__Task requirements__
Locate, in the data below, the line that contains "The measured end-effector" and the line that contains "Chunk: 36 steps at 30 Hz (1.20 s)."; reproduce exactly those two lines and every line between them, nothing more.

_ _ _ _ _ _ _

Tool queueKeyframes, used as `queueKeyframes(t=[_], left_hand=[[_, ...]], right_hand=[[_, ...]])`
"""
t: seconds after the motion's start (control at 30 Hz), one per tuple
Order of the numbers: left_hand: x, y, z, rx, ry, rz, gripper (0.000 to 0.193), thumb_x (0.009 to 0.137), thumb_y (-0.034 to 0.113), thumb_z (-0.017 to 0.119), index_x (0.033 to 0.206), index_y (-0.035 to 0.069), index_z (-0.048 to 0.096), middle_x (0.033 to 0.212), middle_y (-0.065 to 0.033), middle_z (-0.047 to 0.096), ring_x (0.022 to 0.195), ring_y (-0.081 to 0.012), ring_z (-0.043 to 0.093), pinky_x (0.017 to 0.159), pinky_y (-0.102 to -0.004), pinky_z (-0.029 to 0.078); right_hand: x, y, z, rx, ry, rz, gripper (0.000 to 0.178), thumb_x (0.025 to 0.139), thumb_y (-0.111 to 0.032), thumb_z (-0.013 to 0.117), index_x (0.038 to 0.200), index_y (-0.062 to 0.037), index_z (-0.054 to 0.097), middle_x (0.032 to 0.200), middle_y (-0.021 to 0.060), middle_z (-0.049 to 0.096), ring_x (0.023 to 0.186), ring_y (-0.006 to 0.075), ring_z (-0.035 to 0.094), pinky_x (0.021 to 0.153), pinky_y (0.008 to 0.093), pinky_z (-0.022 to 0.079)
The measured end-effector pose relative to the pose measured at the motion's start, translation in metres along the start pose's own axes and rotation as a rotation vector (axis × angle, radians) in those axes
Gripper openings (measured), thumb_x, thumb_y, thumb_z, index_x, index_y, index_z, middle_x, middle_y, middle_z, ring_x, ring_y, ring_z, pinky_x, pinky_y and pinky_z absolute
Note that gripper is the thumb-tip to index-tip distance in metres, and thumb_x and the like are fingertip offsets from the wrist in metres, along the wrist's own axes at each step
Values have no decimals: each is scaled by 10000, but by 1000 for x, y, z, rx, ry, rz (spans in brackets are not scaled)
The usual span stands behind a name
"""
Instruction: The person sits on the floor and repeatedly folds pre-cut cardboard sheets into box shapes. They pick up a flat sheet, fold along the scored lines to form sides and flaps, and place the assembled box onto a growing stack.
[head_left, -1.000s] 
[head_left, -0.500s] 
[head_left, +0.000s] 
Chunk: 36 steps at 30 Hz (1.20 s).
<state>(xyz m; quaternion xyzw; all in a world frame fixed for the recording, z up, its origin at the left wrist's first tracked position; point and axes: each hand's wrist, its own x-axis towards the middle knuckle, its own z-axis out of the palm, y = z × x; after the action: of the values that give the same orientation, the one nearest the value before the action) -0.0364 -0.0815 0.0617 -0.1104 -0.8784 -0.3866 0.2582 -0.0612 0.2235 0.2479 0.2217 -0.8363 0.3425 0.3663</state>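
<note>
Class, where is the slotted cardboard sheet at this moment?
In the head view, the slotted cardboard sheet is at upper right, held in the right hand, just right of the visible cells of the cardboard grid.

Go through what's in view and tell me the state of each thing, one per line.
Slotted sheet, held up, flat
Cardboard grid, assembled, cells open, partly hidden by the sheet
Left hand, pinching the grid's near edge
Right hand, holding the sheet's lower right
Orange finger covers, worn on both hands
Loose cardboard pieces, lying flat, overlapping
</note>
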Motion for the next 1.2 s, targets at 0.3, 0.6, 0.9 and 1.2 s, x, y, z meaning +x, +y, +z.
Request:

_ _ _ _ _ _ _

__Solution below__
The measured end-effector pose relative to the pose measured at the motion's start, translation in metres along the start pose's own axes and rotation as a rotation vector (axis × angle, radians) in those axes
Gripper openings (measured), thumb_x, thumb_y, thumb_z, index_x, index_y, index_z, middle_x, middle_y, middle_z, ring_x, ring_y, ring_z, pinky_x, pinky_y and pinky_z absolute
Note that gripper is the thumb-tip to index-tip distance in metres, and thumb_x and the like are fingertip offsets from the wrist in metres, along the wrist's own axes at each step
Values have no decimals: each is scaled by 10000, but by 1000 for x, y, z, rx, ry, rz (spans in brackets are not scaled)
The usual span stands behind a name
"""
Instruction: The person sits on the floor and repeatedly folds pre-cut cardboard sheets into box shapes. They pick up a flat sheet, fold along the scored lines to form sides and flaps, and place the assembled box onto a growing stack.
[head_left, -1.000s] 
[head_left, -0.500s] 
[head_left, +0.000s] 
Chunk: 36 steps at 30 Hz (1.20 s).

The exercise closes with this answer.